• _Problem_: In duplicating the lines below, keep every word unchanged and drop the pictures.

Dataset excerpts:
◆ ◆ ◆ ◆ ◆ ◆ ◆

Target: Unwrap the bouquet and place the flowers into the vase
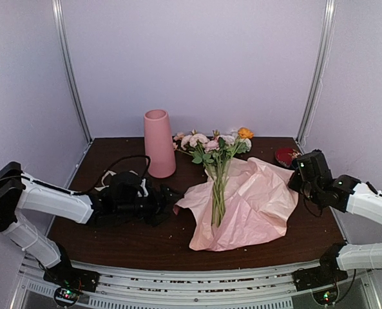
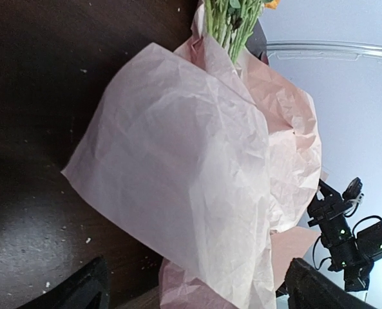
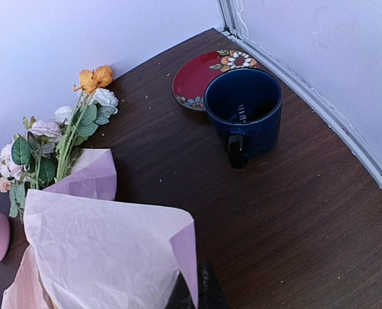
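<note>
The bouquet lies open at mid-table: the flowers (image 1: 215, 147) rest with their green stems (image 1: 218, 193) on the spread, crinkled pink paper (image 1: 248, 206), blooms pointing to the back wall. The tall pink vase (image 1: 160, 143) stands upright to their left. My left gripper (image 1: 168, 203) sits low at the paper's left edge, open, its fingers (image 2: 81, 293) wide to either side of the paper (image 2: 191, 167) without touching it. My right gripper (image 3: 194, 295) is shut on the paper's right edge (image 3: 184, 251), which it holds raised. Flowers (image 3: 55, 141) show beyond it.
A dark blue cup (image 3: 243, 112) stands beside a red flowered saucer (image 3: 200, 77) in the back right corner, close to the right gripper. Metal frame posts (image 1: 71, 71) and white walls enclose the table. A black cable (image 1: 123, 161) loops near the left arm.
</note>
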Robot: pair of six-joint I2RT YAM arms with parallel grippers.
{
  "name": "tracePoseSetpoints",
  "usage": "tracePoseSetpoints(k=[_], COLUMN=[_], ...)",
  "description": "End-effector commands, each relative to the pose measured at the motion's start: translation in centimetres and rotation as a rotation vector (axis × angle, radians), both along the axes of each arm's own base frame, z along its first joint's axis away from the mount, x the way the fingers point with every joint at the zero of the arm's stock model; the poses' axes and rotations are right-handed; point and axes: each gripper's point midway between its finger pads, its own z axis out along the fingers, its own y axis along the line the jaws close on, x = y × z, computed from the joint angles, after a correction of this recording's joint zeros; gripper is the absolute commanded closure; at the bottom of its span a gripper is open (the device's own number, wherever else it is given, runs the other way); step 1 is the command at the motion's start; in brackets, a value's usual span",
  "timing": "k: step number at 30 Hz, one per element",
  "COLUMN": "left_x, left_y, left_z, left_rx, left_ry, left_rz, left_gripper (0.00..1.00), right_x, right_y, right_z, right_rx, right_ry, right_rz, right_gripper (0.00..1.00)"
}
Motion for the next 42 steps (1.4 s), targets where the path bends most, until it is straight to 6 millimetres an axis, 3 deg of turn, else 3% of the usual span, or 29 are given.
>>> tracePoseSetpoints(k=[1, 8, 10, 15, 21, 25, 28, 32, 36, 42], left_x=[0.6, 2.2, 3.2, 5.5, 7.5, 9.1, 10.4, 10.9, 10.3, 8.8], left_y=[-2.0, -2.6, -2.5, -2.3, -1.5, 0.1, 2.7, 6.0, 8.8, 10.2], left_z=[1.0, 0.0, -0.4, -0.7, 1.1, 3.4, 5.8, 6.8, 4.8, -1.7], left_rx=[-0.086, -0.093, -0.086, -0.076, -0.073, -0.017, 0.062, 0.243, 0.378, 0.483], left_ry=[0.045, 0.047, 0.037, -0.006, -0.087, -0.188, -0.283, -0.371, -0.378, -0.258], left_rz=[0.013, 0.056, 0.075, 0.1, 0.127, 0.145, 0.183, 0.218, 0.251, 0.225], left_gripper=[0.02, 0.02, 0.08, 0.5, 1.0, 1.0, 1.0, 1.0, 1.0, 1.0], right_x=[0.5, 0.4, 0.3, 0.0, -0.5, -0.6, -0.7, -1.3, -2.3, -4.0], right_y=[0.0, 0.2, 0.2, 0.1, -0.4, -0.9, -1.5, -2.3, -2.7, -2.7], right_z=[1.6, 1.4, 1.2, 0.8, 1.3, 2.1, 3.1, 3.2, 0.4, -4.7], right_rx=[0.014, 0.02, 0.024, 0.029, 0.026, 0.016, 0.006, -0.003, 0.014, 0.074], right_ry=[-0.045, -0.04, -0.037, -0.031, -0.046, -0.059, -0.084, -0.083, -0.032, 0.056], right_rz=[-0.002, 0.012, 0.016, 0.017, 0.007, -0.013, -0.043, -0.078, -0.092, -0.103], right_gripper=[1.0, 1.0, 1.0, 1.0, 1.0, 1.0, 1.0, 1.0, 1.0, 1.0])
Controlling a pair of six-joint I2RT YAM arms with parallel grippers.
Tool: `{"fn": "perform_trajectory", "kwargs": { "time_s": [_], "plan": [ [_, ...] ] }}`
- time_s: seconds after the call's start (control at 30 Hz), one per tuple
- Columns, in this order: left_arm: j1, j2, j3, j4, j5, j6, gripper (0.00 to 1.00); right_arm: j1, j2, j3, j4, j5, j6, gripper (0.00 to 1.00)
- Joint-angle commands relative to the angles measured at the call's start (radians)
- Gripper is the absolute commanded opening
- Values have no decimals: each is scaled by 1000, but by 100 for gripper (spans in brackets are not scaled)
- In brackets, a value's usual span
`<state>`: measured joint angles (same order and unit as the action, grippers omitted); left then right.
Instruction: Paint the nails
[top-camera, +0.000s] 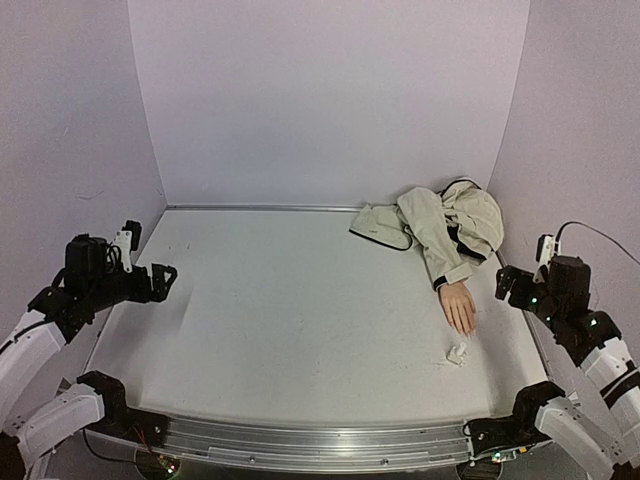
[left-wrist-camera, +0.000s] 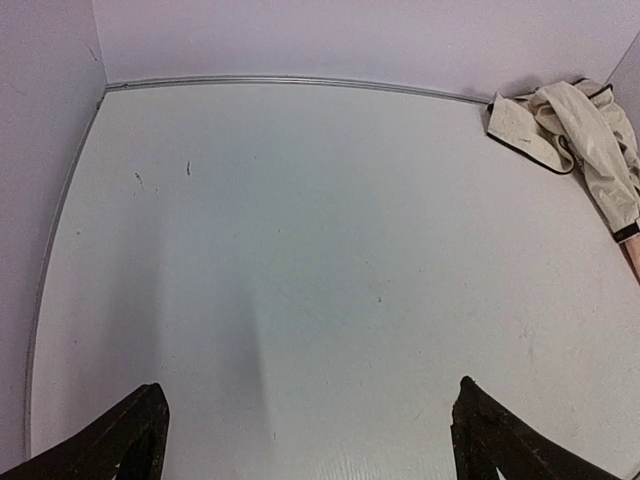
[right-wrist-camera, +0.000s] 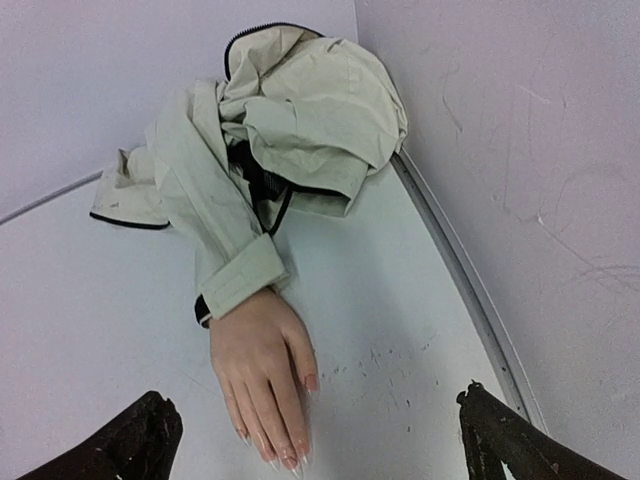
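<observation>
Table, small white object

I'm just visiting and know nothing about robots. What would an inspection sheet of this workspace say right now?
Surface: white tabletop, faint scuffs.
Job's things: peach mannequin hand in beige jacket sleeve, nails toward near edge.
Clutter: small crumpled white object beside the hand.
Grippers: left gripper and right gripper, jaws open, empty.
Cables: thin black wire looping beside the right gripper.
Surroundings: plain lilac walls on three sides.

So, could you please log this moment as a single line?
left gripper open, empty | right gripper open, empty, beside dummy hand | dummy hand palm-down on table | nails up
</observation>
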<state>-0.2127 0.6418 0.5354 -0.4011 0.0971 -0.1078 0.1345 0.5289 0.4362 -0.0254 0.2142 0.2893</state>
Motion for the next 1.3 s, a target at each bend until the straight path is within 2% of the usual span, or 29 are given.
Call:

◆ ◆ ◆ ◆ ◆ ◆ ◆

• _Result_:
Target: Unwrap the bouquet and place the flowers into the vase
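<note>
The bouquet lies open at mid-table: the flowers (image 1: 215, 147) rest with their green stems (image 1: 218, 193) on the spread, crinkled pink paper (image 1: 248, 206), blooms pointing to the back wall. The tall pink vase (image 1: 160, 143) stands upright to their left. My left gripper (image 1: 168, 203) sits low at the paper's left edge, open, its fingers (image 2: 81, 293) wide to either side of the paper (image 2: 191, 167) without touching it. My right gripper (image 3: 194, 295) is shut on the paper's right edge (image 3: 184, 251), which it holds raised. Flowers (image 3: 55, 141) show beyond it.
A dark blue cup (image 3: 243, 112) stands beside a red flowered saucer (image 3: 200, 77) in the back right corner, close to the right gripper. Metal frame posts (image 1: 71, 71) and white walls enclose the table. A black cable (image 1: 123, 161) loops near the left arm.
</note>
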Robot: pair of six-joint I2RT YAM arms with parallel grippers.
{
  "name": "tracePoseSetpoints",
  "usage": "tracePoseSetpoints(k=[_], COLUMN=[_], ...)",
  "description": "End-effector commands, each relative to the pose measured at the motion's start: translation in centimetres and rotation as a rotation vector (axis × angle, radians), both along the axes of each arm's own base frame, z along its first joint's axis away from the mount, x the way the fingers point with every joint at the zero of the arm's stock model; the poses' axes and rotations are right-handed; point and axes: each gripper's point midway between its finger pads, its own z axis out along the fingers, its own y axis along the line the jaws close on, x = y × z, computed from the joint angles, after a correction of this recording's joint zeros; gripper is the absolute commanded closure; at the bottom of its span a gripper is open (the device's own number, wherever else it is given, runs the other way); step 1 is the command at the motion's start; in brackets, a value's usual span",
  "timing": "k: step number at 30 Hz, one per element",
  "COLUMN": "left_x, left_y, left_z, left_rx, left_ry, left_rz, left_gripper (0.00..1.00), right_x, right_y, right_z, right_rx, right_ry, right_rz, right_gripper (0.00..1.00)"
}
Motion for the next 42 steps (1.4 s), targets where the path bends most, until it is straight to 6 millimetres an axis, 3 deg of turn, else 3% of the usual span, or 29 are given.
>>> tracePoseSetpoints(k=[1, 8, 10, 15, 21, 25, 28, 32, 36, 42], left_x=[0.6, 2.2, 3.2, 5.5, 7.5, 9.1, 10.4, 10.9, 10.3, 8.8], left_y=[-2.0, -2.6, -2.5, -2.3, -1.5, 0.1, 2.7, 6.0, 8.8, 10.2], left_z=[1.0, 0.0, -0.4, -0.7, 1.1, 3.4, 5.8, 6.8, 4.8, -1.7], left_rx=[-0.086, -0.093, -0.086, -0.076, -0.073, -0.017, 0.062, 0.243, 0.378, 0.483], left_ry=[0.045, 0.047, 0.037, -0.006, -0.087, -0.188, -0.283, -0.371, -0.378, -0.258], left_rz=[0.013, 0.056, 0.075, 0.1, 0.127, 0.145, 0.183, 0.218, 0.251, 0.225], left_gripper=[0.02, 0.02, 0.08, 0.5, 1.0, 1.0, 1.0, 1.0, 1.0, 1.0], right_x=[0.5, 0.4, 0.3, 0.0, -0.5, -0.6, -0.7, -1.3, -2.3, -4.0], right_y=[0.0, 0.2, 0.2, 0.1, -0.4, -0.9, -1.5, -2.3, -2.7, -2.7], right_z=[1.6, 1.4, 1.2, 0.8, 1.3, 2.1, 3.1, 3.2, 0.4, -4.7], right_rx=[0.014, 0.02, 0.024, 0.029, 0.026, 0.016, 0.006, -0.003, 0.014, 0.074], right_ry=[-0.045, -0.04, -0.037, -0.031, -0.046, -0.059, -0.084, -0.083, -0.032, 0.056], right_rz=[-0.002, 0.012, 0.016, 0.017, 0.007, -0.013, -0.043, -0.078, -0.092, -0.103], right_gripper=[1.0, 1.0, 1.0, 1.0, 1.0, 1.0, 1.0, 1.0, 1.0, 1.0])
Controlling a pair of six-joint I2RT YAM arms with parallel grippers.
Tool: `{"fn": "perform_trajectory", "kwargs": { "time_s": [_], "plan": [ [_, ...] ] }}`
- time_s: seconds after the call's start (control at 30 Hz), one per tuple
- Columns, in this order: left_arm: j1, j2, j3, j4, j5, j6, gripper (0.00 to 1.00); right_arm: j1, j2, j3, j4, j5, j6, gripper (0.00 to 1.00)
- Joint-angle commands relative to the angles measured at the call's start (radians)
- Gripper is the absolute commanded opening
- Values have no decimals: each is scaled by 1000, but by 100 for gripper (spans in brackets are not scaled)
- In brackets, a value's usual span
`<state>`: measured joint angles (same order and unit as the action, grippers omitted); left then right.
Instruction: Paint the nails
[top-camera, +0.000s] 
[left-wrist-camera, +0.000s] 
[right-wrist-camera, +0.000s] 
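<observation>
Table, small white object

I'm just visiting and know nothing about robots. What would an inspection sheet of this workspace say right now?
Surface: white tabletop, faint scuffs.
Job's things: peach mannequin hand in beige jacket sleeve, nails toward near edge.
Clutter: small crumpled white object beside the hand.
Grippers: left gripper and right gripper, jaws open, empty.
Cables: thin black wire looping beside the right gripper.
Surroundings: plain lilac walls on three sides.

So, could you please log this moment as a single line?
left gripper open, empty | right gripper open, empty, beside dummy hand | dummy hand palm-down on table | nails up
</observation>
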<state>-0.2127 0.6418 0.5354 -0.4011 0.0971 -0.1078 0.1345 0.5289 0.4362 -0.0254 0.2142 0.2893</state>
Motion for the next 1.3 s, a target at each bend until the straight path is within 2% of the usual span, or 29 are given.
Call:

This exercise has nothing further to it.